■ **WHAT IS BEING ASKED**
Establish how many lines in the material below include the word "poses", then give the count alone.

■ **STORED DATA**
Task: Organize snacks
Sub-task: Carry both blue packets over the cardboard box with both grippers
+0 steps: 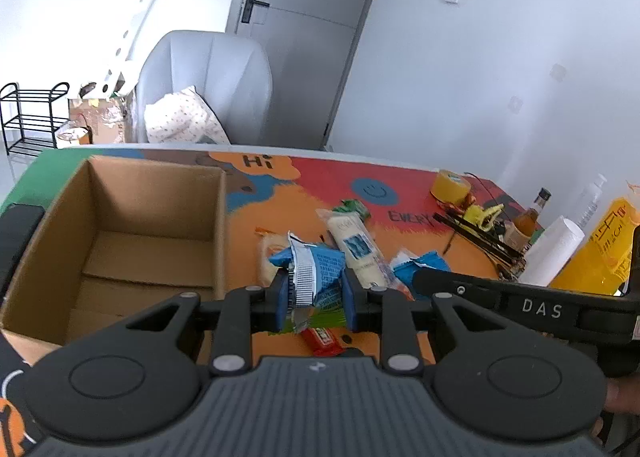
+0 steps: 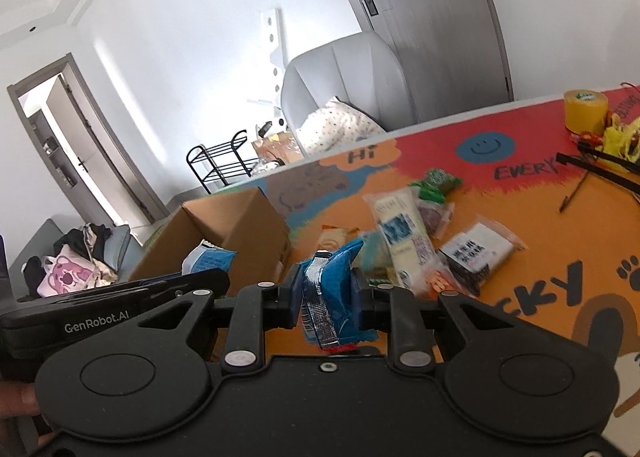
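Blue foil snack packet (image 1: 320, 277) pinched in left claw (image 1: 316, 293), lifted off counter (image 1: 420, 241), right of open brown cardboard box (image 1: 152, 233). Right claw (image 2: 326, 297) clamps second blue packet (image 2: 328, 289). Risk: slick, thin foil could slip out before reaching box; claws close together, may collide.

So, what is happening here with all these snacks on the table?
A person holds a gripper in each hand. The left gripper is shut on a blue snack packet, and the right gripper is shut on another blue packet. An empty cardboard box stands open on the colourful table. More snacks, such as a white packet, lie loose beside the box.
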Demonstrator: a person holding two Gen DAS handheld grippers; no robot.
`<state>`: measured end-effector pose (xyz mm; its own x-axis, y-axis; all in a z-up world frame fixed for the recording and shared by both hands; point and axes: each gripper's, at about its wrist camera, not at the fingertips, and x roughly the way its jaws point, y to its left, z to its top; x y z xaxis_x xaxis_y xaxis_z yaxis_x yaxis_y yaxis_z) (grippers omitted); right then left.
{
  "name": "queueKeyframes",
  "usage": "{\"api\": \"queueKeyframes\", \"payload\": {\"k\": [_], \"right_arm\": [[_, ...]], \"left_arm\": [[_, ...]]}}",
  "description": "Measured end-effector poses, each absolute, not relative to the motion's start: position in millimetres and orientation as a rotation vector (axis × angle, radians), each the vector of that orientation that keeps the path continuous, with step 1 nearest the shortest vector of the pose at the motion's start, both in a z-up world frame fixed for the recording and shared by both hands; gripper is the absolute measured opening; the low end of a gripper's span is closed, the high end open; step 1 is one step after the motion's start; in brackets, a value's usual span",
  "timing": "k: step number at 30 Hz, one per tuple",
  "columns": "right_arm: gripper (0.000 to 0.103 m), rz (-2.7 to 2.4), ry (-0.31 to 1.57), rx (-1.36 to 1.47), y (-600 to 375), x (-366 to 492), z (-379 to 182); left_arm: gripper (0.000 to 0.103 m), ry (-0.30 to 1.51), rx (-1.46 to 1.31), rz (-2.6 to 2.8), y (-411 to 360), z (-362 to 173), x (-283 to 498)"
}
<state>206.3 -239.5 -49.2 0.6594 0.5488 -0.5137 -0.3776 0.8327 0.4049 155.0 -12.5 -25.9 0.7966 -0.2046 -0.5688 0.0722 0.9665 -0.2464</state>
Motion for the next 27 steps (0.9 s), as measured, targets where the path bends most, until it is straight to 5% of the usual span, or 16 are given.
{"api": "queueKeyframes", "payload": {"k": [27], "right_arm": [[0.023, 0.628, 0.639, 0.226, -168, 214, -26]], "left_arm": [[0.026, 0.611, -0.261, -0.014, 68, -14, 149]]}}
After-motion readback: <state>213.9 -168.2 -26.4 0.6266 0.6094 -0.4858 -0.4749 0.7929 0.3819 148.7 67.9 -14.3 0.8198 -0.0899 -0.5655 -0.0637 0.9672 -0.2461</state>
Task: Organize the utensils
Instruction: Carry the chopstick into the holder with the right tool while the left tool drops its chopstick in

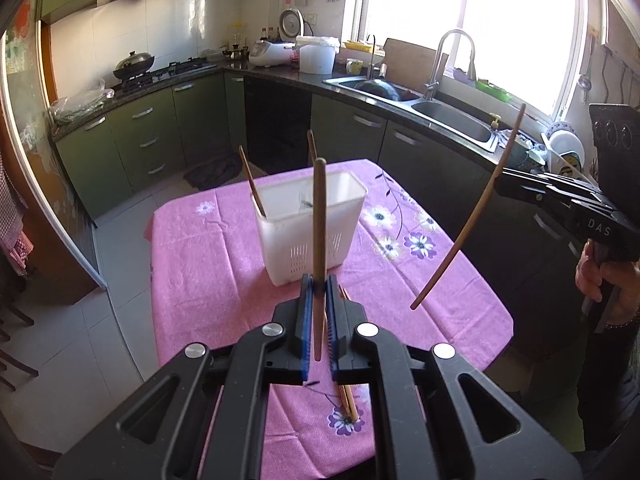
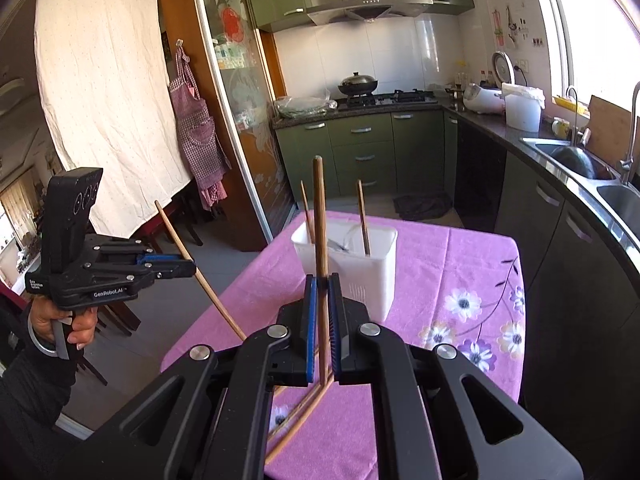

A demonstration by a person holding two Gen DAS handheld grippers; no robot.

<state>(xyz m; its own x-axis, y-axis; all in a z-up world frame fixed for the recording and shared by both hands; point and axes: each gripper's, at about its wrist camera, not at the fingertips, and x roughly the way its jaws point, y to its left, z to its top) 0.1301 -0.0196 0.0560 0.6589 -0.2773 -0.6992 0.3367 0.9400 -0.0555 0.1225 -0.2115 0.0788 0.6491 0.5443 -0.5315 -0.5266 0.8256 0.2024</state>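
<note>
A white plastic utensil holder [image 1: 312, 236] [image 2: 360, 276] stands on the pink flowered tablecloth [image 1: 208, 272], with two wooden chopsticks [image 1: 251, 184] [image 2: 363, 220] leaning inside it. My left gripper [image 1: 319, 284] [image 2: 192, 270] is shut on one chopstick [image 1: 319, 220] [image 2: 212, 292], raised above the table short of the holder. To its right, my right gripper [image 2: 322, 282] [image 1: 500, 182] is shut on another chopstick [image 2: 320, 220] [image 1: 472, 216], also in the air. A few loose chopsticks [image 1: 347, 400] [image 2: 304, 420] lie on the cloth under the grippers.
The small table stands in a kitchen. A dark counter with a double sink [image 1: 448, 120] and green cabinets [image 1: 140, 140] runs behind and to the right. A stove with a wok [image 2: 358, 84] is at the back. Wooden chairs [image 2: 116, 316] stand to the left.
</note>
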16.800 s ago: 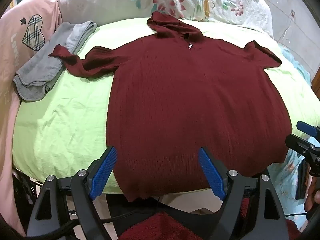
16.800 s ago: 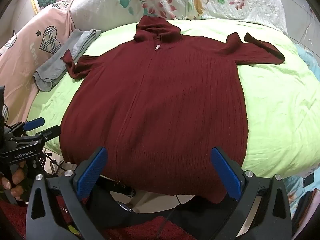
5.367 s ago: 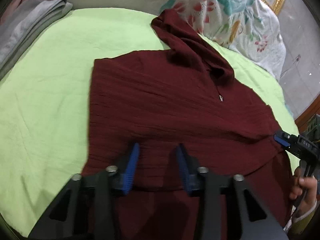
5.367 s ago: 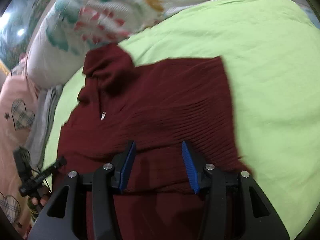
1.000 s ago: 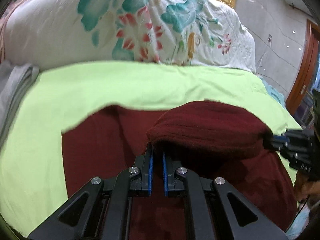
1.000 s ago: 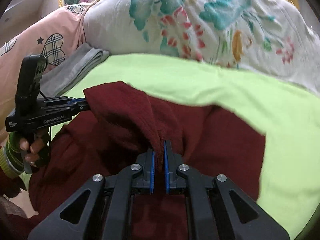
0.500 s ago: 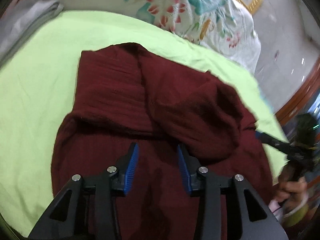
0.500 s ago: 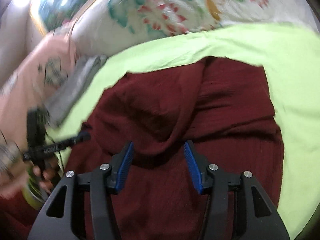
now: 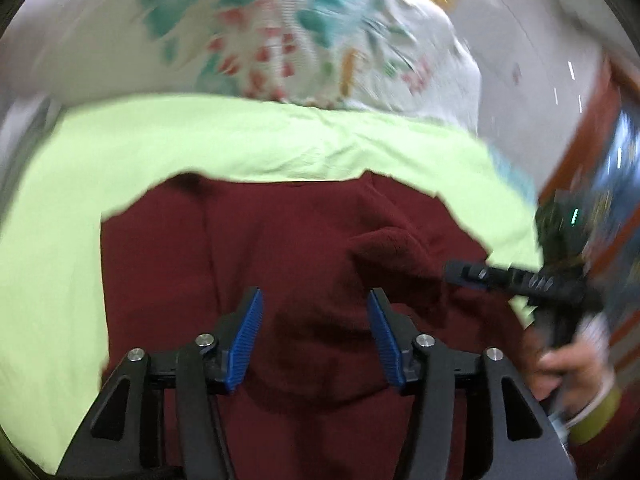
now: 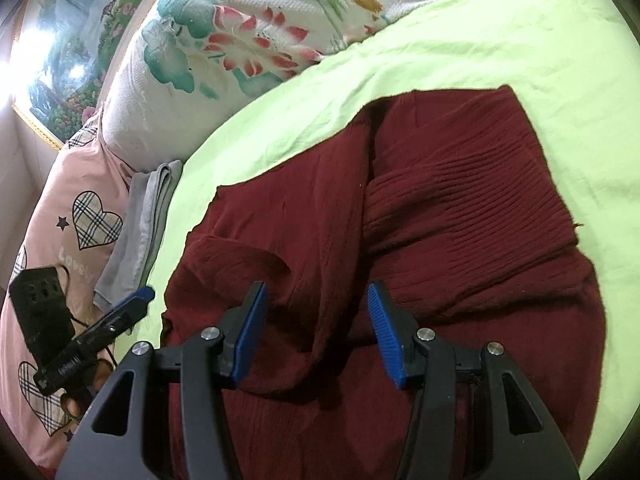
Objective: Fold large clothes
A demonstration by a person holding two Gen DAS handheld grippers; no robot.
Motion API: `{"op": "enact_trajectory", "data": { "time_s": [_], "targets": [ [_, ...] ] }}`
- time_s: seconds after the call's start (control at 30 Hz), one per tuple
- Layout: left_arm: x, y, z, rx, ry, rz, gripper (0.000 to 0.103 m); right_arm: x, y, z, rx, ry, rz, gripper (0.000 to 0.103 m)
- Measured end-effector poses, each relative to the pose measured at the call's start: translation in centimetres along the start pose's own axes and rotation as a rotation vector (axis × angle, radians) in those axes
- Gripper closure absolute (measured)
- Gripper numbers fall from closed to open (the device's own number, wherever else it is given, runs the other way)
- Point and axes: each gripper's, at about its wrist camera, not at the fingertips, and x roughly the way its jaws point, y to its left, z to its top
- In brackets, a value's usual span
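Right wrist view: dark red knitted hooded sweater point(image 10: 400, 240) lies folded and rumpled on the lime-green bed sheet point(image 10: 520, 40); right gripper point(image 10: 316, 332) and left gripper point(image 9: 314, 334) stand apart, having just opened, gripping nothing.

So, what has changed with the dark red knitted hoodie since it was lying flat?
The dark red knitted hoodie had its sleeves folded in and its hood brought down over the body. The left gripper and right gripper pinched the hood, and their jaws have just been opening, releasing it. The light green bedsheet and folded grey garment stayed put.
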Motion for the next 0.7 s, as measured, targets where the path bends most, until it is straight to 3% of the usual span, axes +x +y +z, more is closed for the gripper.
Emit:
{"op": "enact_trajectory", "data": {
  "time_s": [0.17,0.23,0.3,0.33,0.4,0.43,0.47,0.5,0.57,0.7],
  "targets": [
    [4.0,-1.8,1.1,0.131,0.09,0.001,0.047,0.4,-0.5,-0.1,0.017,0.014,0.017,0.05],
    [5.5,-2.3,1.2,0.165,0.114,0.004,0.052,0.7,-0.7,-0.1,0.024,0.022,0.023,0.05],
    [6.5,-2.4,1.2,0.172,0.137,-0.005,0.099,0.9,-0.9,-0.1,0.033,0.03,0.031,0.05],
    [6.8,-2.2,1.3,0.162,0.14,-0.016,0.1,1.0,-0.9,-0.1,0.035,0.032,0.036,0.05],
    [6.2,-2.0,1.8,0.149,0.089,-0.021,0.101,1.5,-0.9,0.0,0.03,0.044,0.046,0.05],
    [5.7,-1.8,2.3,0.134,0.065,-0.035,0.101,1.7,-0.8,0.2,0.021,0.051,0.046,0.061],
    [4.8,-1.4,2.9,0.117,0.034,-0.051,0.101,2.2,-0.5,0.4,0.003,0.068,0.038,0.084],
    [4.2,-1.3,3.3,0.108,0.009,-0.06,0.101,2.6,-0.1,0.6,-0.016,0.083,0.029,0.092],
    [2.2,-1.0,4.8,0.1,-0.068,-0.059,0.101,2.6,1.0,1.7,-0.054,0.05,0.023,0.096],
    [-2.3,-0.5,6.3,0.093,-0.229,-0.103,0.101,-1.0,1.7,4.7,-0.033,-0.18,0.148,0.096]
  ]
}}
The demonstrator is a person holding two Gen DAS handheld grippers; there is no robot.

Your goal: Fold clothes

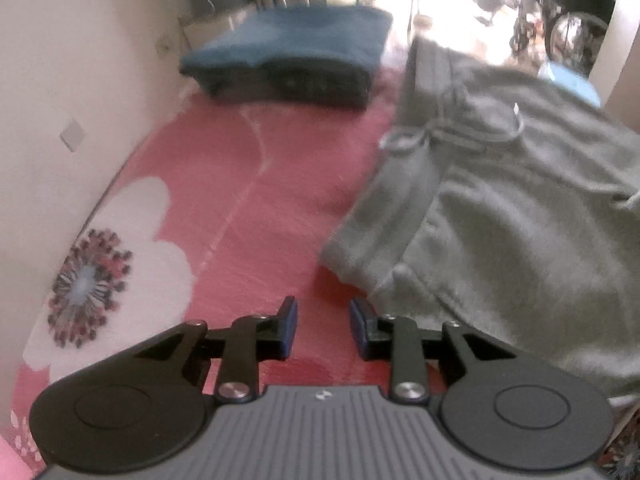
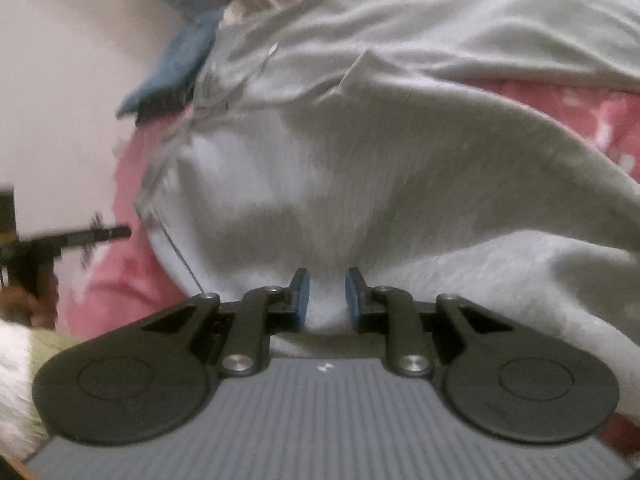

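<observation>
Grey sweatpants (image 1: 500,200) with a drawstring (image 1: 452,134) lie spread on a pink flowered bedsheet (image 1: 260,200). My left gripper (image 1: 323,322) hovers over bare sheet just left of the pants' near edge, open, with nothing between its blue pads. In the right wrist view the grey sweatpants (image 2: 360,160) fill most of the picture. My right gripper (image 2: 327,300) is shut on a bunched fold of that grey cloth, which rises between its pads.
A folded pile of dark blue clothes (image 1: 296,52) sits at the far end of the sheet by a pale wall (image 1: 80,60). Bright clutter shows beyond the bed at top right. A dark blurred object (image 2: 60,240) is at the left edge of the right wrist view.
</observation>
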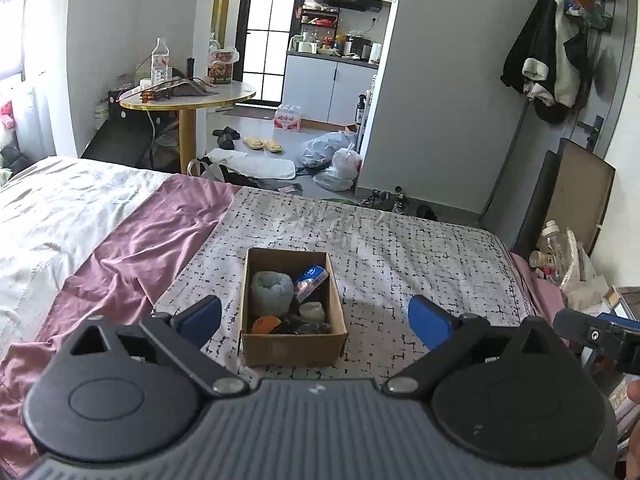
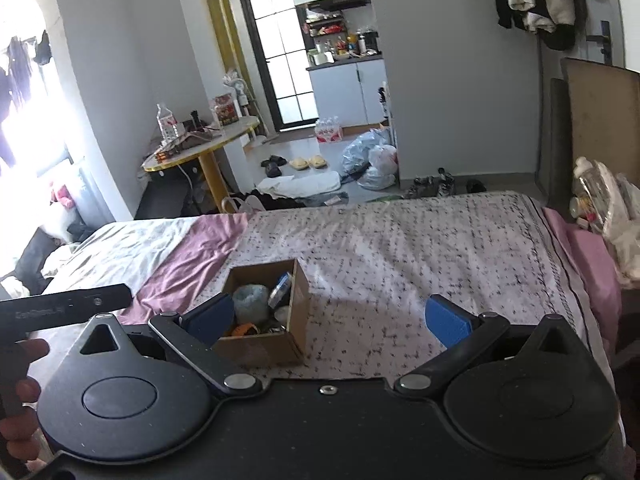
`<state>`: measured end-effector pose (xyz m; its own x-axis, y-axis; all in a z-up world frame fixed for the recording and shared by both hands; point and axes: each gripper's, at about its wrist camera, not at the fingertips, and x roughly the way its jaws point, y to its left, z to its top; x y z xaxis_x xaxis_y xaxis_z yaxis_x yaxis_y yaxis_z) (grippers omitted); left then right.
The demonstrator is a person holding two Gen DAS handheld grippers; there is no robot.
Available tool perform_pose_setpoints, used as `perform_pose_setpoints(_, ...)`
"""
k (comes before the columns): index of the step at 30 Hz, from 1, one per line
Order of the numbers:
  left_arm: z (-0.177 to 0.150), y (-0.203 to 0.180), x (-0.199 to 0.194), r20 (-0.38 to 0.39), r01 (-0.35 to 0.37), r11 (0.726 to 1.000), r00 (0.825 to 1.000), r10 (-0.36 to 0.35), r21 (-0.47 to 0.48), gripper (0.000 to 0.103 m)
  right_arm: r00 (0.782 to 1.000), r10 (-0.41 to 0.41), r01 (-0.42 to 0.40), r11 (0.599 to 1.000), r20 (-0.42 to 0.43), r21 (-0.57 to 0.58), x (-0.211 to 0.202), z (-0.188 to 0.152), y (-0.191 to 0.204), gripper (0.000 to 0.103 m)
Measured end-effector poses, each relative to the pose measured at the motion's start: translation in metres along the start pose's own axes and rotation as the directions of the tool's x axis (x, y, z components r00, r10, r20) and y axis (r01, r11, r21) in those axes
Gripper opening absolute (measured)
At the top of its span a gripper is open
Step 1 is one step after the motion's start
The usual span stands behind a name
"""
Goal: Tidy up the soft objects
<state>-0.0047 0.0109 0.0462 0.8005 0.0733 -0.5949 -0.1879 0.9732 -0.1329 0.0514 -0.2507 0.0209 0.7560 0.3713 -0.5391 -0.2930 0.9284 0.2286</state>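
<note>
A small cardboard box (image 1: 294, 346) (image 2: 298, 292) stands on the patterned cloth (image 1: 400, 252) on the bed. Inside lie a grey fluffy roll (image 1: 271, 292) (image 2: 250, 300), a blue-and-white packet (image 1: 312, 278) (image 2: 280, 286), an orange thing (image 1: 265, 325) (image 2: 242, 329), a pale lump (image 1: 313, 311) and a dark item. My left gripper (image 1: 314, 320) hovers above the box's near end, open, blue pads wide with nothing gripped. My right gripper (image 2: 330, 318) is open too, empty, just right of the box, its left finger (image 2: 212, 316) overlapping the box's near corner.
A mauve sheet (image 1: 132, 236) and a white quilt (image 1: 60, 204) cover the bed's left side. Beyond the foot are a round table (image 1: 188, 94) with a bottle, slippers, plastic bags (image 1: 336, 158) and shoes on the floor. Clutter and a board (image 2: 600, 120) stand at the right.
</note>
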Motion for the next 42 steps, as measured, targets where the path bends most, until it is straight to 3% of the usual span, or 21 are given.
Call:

■ **TASK RESULT**
3